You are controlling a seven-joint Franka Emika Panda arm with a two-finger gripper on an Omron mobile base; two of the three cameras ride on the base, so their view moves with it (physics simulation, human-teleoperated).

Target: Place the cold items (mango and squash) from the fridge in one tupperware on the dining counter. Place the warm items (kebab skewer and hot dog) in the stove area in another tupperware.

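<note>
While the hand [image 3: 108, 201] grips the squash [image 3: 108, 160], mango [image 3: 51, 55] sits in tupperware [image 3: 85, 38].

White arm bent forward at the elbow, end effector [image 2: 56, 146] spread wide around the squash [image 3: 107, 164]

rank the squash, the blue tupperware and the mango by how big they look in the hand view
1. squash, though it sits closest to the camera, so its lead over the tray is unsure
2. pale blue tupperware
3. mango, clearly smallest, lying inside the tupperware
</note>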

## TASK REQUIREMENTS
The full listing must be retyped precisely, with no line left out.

## TASK ANSWER
You are controlling a seven-joint Franka Emika Panda arm with a two-finger gripper on an Omron mobile base; two of the three cameras ride on the base, so their view moves with it (physics simulation, human-teleoperated).

Target: Place the cold items (mango and squash) from the fridge in one tupperware on the dining counter. Place the warm items (kebab skewer and hot dog) in the stove area in another tupperware.

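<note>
While the hand [image 3: 108, 201] grips the squash [image 3: 108, 160], mango [image 3: 51, 55] sits in tupperware [image 3: 85, 38].

White arm bent forward at the elbow, end effector [image 2: 56, 146] spread wide around the squash [image 3: 107, 164]

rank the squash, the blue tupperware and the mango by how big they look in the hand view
1. squash, though it sits closest to the camera, so its lead over the tray is unsure
2. pale blue tupperware
3. mango, clearly smallest, lying inside the tupperware
</note>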

Work on the answer is now done.